Data to examine:
-- Opening Marker --
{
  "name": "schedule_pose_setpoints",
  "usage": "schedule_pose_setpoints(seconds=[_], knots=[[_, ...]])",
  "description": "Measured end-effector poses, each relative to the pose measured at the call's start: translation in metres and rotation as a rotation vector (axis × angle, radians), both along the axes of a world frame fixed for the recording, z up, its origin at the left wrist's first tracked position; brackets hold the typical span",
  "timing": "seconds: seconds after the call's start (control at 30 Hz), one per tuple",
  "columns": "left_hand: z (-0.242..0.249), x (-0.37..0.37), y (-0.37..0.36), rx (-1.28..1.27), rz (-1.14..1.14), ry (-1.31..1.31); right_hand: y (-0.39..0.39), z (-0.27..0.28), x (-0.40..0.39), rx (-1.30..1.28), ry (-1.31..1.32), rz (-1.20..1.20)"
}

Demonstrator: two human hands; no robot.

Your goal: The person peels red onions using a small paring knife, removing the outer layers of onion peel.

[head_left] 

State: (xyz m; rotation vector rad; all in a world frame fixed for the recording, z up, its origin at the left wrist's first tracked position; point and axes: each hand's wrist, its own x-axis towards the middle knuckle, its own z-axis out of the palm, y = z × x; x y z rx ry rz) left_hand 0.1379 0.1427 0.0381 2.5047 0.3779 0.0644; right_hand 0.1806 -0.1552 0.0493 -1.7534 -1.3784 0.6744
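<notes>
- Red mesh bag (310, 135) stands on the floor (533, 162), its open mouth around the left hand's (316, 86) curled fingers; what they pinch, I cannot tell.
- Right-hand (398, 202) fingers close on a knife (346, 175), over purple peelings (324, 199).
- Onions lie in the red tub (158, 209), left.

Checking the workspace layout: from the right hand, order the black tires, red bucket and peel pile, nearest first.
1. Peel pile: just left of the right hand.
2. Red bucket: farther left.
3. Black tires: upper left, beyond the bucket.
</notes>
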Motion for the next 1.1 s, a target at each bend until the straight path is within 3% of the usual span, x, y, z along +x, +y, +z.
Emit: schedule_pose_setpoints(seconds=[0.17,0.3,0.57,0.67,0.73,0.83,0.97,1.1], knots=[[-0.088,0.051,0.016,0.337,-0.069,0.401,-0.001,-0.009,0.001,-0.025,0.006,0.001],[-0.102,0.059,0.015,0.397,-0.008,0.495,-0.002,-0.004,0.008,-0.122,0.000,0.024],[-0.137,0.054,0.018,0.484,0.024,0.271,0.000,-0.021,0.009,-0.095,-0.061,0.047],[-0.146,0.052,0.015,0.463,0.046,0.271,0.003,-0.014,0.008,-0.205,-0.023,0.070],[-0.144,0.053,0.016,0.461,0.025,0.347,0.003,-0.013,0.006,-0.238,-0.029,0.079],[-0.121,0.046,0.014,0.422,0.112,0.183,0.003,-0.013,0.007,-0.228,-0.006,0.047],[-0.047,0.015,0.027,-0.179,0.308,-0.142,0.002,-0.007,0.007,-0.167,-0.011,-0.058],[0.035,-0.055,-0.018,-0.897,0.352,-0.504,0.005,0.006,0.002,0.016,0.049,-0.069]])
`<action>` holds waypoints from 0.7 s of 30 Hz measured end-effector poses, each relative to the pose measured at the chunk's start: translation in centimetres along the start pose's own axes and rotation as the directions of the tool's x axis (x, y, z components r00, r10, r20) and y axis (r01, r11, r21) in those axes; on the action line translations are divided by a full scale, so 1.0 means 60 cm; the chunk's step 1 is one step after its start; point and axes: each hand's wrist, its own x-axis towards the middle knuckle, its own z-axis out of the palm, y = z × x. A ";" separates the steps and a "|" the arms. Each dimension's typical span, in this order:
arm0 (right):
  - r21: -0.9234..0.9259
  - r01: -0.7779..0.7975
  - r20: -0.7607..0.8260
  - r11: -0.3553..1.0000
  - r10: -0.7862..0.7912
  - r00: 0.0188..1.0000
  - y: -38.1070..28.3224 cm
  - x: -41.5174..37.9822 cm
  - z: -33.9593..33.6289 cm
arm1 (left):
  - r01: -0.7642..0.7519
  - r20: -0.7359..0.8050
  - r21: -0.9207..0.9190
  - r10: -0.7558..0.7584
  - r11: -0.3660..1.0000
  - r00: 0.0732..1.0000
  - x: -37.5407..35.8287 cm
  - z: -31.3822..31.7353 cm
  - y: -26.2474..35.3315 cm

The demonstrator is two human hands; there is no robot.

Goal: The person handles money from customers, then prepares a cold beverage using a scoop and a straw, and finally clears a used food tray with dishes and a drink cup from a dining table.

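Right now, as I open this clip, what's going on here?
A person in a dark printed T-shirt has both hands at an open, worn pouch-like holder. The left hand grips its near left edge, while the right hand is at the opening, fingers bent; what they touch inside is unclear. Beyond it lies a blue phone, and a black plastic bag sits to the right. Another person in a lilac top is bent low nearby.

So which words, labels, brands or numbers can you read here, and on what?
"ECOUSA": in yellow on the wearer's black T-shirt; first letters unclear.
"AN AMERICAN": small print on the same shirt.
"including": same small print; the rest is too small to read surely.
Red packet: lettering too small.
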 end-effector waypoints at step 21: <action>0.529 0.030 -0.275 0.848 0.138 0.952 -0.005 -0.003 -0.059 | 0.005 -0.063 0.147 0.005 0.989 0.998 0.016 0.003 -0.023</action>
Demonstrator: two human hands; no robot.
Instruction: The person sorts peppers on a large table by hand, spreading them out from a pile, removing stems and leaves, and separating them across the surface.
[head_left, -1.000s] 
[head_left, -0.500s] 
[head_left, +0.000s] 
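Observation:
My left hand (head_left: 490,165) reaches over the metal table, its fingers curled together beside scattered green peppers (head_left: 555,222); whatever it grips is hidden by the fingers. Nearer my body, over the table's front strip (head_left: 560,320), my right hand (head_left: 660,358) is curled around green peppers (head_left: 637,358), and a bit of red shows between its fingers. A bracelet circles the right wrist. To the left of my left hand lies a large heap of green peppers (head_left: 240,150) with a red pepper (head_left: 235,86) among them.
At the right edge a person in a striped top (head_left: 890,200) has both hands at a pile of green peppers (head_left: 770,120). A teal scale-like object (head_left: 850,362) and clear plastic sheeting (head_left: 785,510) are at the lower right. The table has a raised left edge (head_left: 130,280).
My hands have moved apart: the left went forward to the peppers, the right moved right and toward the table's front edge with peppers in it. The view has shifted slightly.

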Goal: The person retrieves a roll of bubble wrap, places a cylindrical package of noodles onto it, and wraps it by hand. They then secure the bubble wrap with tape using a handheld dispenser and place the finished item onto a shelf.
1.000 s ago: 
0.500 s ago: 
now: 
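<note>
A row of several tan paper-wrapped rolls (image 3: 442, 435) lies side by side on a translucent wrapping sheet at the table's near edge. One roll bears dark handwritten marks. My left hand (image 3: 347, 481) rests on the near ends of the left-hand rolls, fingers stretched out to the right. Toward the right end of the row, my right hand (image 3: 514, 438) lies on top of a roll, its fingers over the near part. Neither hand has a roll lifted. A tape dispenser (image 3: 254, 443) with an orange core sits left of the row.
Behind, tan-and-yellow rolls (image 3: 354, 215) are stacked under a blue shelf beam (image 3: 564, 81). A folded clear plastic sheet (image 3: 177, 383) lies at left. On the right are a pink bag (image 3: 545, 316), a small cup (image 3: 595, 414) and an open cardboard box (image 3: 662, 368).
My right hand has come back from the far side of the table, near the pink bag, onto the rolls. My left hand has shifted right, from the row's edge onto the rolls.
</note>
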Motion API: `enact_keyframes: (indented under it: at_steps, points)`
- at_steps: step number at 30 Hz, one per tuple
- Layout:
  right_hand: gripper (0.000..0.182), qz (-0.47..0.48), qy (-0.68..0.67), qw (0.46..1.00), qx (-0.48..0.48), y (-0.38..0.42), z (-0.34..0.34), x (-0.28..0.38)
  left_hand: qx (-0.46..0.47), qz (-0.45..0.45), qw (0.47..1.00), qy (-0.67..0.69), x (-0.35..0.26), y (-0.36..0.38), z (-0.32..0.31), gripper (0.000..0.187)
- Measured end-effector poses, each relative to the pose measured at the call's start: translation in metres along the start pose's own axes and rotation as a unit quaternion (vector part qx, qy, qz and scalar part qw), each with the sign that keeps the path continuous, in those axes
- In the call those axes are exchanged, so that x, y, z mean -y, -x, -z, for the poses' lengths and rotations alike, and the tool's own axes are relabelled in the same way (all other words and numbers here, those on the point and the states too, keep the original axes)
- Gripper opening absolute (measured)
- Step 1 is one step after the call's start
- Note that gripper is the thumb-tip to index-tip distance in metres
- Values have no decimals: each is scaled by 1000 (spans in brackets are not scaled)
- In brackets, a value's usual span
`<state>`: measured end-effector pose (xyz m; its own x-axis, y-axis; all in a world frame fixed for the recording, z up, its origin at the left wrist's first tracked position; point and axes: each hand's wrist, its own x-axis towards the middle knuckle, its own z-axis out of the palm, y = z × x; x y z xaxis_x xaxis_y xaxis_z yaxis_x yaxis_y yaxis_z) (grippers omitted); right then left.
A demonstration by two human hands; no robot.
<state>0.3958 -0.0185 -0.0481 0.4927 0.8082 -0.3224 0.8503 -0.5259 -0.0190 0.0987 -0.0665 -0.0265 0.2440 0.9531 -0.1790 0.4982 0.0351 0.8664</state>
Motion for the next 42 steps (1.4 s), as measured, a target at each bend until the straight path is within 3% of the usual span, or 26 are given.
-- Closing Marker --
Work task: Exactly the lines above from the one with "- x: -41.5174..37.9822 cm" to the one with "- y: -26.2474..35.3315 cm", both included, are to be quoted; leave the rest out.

Output of the task:
  - x: -41.5174..37.9822 cm
  - z: -33.9593..33.6289 cm
arm1 (left):
  - r01: -0.7642..0.7519
  - r20: -0.7359..0.8050
  - r21: -0.9207..0.9190
  - r10: -0.7558..0.7584
  - r11: -0.3660..1.0000
  - r00: 0.0732..1.0000
  - x: -37.5407..35.8287 cm
  - z: -31.3822..31.7353 cm
  - y: -26.2474..35.3315 cm

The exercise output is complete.